Wednesday, February 26, 2014

Legal Geek No. 5 - Do Actors Really Have Copyrights in Movie Performances?

Welcome back to Legal Geek! The topic this week is whether a ruling that an actress has a copyright interest in her performance in a movie will change moviemaking forever.

https://archive.org/details/LegalGeekEp05


When the 14-minute Youtube film "Innocence of Muslims" insulted the religion and caused a firestorm in the extremist parts of Islam society a few months ago, many people and even the White House called for the hateful film to be pulled from public channels. However, one of the most interesting pleas came from Cindy Garcia, who appears in the film.

Garcia has claimed in lawsuits that the filmmaker committed fraud on her because she was not apprised of what type of film her performance would be used in, including having no knowledge it had anything to do with muslims at all. One of her more creative bases for suing the filmmaker was that she has a copyright in her performance that has been infringed by the spreading of the film without her authorization on Youtube.

Outlandish legal claims are nothing new, but the Nine Circuit Court of Appeals bought this claim hook, line, and sinker in a ruling earlier this week.

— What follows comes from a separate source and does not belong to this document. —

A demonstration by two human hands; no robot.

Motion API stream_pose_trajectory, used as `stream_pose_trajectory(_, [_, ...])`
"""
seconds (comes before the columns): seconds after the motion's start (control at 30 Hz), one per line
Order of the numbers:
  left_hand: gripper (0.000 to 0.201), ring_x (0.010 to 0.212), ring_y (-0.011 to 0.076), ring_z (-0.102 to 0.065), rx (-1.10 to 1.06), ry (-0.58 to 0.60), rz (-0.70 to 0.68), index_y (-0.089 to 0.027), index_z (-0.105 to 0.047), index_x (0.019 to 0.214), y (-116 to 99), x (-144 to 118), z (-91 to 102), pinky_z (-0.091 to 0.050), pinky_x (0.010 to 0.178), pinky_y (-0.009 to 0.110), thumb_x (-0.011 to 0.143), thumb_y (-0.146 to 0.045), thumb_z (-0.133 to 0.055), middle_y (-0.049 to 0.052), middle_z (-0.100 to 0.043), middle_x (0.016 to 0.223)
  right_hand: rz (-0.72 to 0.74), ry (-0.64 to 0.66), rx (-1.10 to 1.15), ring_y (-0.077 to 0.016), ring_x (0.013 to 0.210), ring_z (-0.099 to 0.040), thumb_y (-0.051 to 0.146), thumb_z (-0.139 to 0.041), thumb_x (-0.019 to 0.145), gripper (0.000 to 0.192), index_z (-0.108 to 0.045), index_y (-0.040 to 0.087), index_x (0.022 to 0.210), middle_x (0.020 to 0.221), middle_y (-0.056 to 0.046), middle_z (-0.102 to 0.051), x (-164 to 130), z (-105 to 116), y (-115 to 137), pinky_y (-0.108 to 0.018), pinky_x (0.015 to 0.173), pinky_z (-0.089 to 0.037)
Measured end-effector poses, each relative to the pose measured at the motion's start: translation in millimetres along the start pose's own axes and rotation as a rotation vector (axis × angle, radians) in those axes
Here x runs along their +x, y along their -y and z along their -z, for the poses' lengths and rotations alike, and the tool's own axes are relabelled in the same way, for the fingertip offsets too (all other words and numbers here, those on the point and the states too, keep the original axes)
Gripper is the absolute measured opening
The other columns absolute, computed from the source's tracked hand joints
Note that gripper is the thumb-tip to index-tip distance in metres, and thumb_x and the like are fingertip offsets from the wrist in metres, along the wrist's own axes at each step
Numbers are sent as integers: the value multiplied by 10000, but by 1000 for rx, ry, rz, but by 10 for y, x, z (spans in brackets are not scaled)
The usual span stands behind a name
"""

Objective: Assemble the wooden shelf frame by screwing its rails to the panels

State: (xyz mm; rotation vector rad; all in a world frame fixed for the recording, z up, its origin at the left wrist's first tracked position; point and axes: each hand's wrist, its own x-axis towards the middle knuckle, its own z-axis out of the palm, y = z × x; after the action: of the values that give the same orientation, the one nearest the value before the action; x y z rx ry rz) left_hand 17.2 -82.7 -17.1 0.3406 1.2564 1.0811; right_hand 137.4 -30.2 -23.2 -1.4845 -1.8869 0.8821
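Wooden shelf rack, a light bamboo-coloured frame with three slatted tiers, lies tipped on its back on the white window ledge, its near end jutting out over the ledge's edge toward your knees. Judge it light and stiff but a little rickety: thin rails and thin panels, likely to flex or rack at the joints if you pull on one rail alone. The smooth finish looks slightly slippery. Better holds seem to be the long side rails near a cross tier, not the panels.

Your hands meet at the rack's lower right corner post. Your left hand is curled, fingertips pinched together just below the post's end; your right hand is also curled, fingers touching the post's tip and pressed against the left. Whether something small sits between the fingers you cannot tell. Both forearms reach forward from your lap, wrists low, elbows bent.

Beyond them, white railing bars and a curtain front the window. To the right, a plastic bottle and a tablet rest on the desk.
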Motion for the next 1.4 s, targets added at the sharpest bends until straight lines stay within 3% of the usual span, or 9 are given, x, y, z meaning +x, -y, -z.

Straight-shooting Judge Kozinski wrote the opinion, and he deemed that Garcia provided just enough of her own creative spark to own a limited copyright in her individual creative acting performance, not the scenes at large she appears in or the film as a whole.

But Kozinski has to contort copyright law to get there.  Garcia's contribution to the film is basically a performance of the underlying creative work, which is the screenplay or the film itself.  Such a performance of someone else's creative work is not typically deemed copyrightable by itself, yet that is what Judge Kozinski concludes.  He also must stretch the definition of harm done to Garcia by the infringement and the limits of the implied license given to the filmmaker, while also avoiding the application of the Work Made For Hire doctrine to reach this conclusion.  It's clear when Kozinski calls this situation extraordinarily rare that he is making the ruling work to fit the result he thinks should happen. However, a true maxim from law school rings true in this decision: bad facts make for bad law.

Sure, the filmmaker of Innocence of Muslims is not acting in Garcia's best interests or even nicely, but this ruling in Hollywood's backyard could cause future angry actors to be able to force their edits on producers and directors of movies when they don't agree with the final cut. This could hold up or even pull movies from theaters, which hurts the industry as well as the public.

Expect Youtube's owner Google and the MPAA to team up to contest this ruling, and those strange bedfellows will hopefully turn this around at a full Ninth Circuit ruling or in the Supreme Court. If not, controversial movies like Borat and Bruno will potentially not be possible anymore, as angry prior participants may use IP rights to hold other creatives hostage.